I really like the Captain Pike portrayed in this episode. He’s different than the other iterations we’ve seen, but very much in line with what you’d expect the predecessor to Captain Kirk to be like. He’s funny, incredibly charming and a bit of a rogue or a maverick. He comes from a ship on a long-term deep-space mission, so he plays a little more fast and loose with the rules than a Saru, which puts him in a nice spot between Saru and Burnham, the latter of which has her own tendency to bend rules and do things her own way. Pike knows things are different on a ship that experienced the war, and he feels bad for being ordered to sit it out, so he respects and lionizes Saru, but he very quickly bonds with Burnham, between their similarities and their mutual acquaintance in Spock. That makes Pike the perfect addition to this show, even though some might continue to think this prequel/TOS stuff is shoehorned in, and Anson Mount is pitch perfect in his portrayal.
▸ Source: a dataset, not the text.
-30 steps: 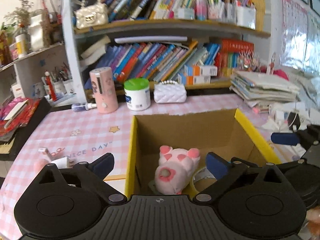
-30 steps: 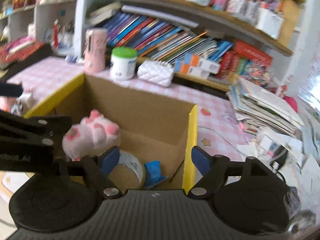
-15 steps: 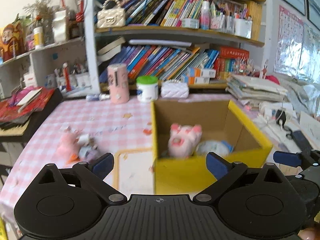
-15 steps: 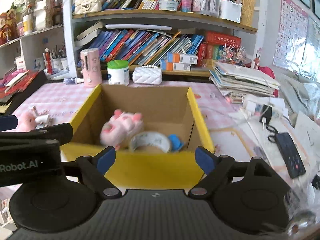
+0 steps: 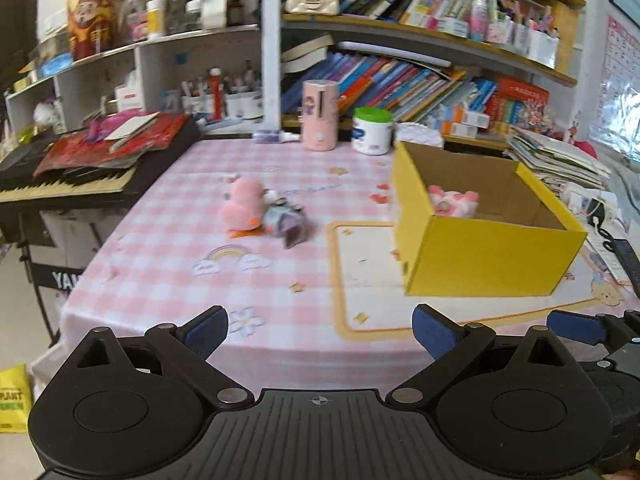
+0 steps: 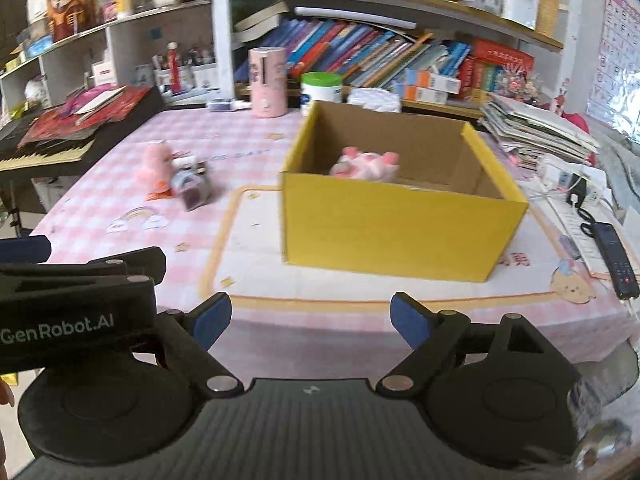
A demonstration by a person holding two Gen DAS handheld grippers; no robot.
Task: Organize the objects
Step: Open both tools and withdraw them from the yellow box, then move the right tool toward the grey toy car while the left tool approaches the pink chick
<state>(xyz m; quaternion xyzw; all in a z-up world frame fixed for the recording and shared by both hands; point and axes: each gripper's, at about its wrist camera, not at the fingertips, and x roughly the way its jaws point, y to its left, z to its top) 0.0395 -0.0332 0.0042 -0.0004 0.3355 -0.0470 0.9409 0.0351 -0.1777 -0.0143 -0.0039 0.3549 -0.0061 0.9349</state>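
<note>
A yellow cardboard box (image 5: 484,256) (image 6: 396,232) stands open on the pink checked tablecloth, with a pink plush pig (image 5: 454,202) (image 6: 366,164) inside. A pink plush toy (image 5: 240,206) (image 6: 154,164) and a small purple-grey object (image 5: 286,222) (image 6: 192,186) lie on the cloth left of the box. My left gripper (image 5: 320,332) is open and empty, held back near the table's front edge. My right gripper (image 6: 310,322) is open and empty, in front of the box. The left gripper's body shows at the left of the right wrist view (image 6: 76,300).
A pink cylinder (image 5: 320,116), a green-lidded white jar (image 5: 372,130) and a white quilted purse (image 6: 374,100) stand at the back by bookshelves. A keyboard (image 5: 68,184) with red papers sits left. Stacked papers (image 6: 536,128), cables and a black remote (image 6: 614,260) lie right.
Both grippers have pulled back and away from the box, from above its inside to near the table's front edge. The left view has swung left, showing the toys on the cloth.
</note>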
And, of course, it’s also about Burnham and her family problems, as the arrival of the Enterprise brings up the curious absence of one Mr. Spock, her foster brother, who has taken leave from his duties on the Enterprise and not spoken to Pike, Burnham, or his father Sarek in a long time. The episode starts with a lengthy flashback to Burnham’s first day in Sarek’s home, and Spock’s initial rejection of his new foster sister. Later on Burnham blames herself for their failed relationship as faux-siblings. But visiting his quarters on the Enterprise, she discovers that Spock had something to hide, and that it might play in this larger mission with Pike. We don’t see adult Spock just yet, but we know he’s coming, as Ethan Peck has been cast in the role and seen in some of the trailers.

All of this makes for a lot to set up for the premiere, and we haven’t even mentioned Stamets’ decision to leave the ship for a teaching gig, abandoning his research with the Mycellium network, or the dark matter asteroid that they bring on board. All of this, obviously, will play out over the course of the season, but it sets up a good base, and it balances all of these elements fairly well. That’s kind of the point of making a more action-oriented premiere. You have a lot to set up, it won’t pan out for a few episodes, so here’s an exciting space jump to tide you over (including a pitch-perfect redshirt death). “Brother” establishes a good pace for us to work with as Discovery launches into new territory this season. I’m excited about the Red Angel stuff, I’m curious to see how the Spock stuff plays out, I’m elated at how good Anson Mount is as Pike and the new dynamic with the crew, and I’m optimistic about the show’s promise to be more about science and exploration, between the seven missions they’ve already set up and the dark matter asteroid they have sitting in the shuttle bay. And that’s pretty much what you can expect out of a soft-reboot premiere like this.

“Brother” gets 8 snarky redshirt comments out of 10.